:: PROBLEM STATEMENT ::
Your output must match the records below character for character.

:: MATERIAL FOR THE TASK ::
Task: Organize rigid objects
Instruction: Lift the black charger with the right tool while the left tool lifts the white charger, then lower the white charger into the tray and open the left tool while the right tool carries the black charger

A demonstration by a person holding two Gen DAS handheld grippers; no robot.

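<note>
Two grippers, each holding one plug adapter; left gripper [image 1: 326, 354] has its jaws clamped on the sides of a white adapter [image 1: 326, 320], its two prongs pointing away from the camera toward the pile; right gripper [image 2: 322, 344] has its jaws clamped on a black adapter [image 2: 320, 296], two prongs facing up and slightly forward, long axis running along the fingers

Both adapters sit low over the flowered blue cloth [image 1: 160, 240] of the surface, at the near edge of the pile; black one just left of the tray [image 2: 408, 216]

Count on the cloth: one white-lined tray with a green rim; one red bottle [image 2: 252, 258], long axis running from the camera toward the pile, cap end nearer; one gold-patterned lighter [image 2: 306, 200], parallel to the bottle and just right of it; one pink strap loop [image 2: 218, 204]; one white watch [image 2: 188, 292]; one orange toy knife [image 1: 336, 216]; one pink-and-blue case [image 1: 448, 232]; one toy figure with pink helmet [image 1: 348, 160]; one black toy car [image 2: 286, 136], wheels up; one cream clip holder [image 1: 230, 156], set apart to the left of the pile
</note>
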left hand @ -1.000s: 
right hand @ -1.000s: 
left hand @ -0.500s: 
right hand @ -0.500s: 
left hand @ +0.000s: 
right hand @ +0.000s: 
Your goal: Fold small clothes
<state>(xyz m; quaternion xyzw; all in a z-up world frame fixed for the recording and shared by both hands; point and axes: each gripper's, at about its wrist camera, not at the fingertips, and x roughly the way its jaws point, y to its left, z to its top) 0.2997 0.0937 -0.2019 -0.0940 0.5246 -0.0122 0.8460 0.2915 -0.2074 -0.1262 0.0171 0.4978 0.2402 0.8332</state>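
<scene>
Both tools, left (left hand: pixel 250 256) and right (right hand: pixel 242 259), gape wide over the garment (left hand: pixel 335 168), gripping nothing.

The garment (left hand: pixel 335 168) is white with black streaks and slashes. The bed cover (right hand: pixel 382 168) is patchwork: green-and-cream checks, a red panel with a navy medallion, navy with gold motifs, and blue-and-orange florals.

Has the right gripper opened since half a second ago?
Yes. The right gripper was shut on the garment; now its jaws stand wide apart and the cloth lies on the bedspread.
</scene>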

:: REPLY TO THE EXERCISE ::
Task: Organize rigid objects
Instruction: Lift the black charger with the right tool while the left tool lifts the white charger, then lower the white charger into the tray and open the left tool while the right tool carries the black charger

A demonstration by a person holding two Gen DAS handheld grippers; no robot.

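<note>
Two grippers, each holding one plug adapter; left gripper [image 1: 326, 354] has its jaws clamped on the sides of a white adapter [image 1: 326, 320], its two prongs pointing away from the camera toward the pile; right gripper [image 2: 322, 344] has its jaws clamped on a black adapter [image 2: 320, 296], two prongs facing up and slightly forward, long axis running along the fingers

Both adapters sit low over the flowered blue cloth [image 1: 160, 240] of the surface, at the near edge of the pile; black one just left of the tray [image 2: 408, 216]

Count on the cloth: one white-lined tray with a green rim; one red bottle [image 2: 252, 258], long axis running from the camera toward the pile, cap end nearer; one gold-patterned lighter [image 2: 306, 200], parallel to the bottle and just right of it; one pink strap loop [image 2: 218, 204]; one white watch [image 2: 188, 292]; one orange toy knife [image 1: 336, 216]; one pink-and-blue case [image 1: 448, 232]; one toy figure with pink helmet [image 1: 348, 160]; one black toy car [image 2: 286, 136], wheels up; one cream clip holder [image 1: 230, 156], set apart to the left of the pile
</note>
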left hand @ -1.000s: 
right hand @ -1.000s: 
left hand @ -0.500s: 
right hand @ -0.500s: 
left hand @ +0.000s: 
right hand @ +0.000s: 
Your goal: Fold small clothes
<state>(xyz m; quaternion xyzw; all in a z-up world frame fixed for the recording and shared by both hands; point and axes: each gripper's, at about its wrist camera, not at the fingertips, and x roughly the way its jaws point, y to its left, z to its top) 0.2997 0.0937 -0.2019 -0.0940 0.5246 -0.0122 0.8460 0.2915 -0.2074 -0.1262 0.0171 0.4978 0.2402 0.8332</state>
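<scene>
Both tools, left (left hand: pixel 250 256) and right (right hand: pixel 242 259), gape wide over the garment (left hand: pixel 335 168), gripping nothing.

The garment (left hand: pixel 335 168) is white with black streaks and slashes. The bed cover (right hand: pixel 382 168) is patchwork: green-and-cream checks, a red panel with a navy medallion, navy with gold motifs, and blue-and-orange florals.

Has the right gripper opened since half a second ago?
Yes. The right gripper was shut on the garment; now its jaws stand wide apart and the cloth lies on the bedspread.
</scene>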

The complete answer has been given.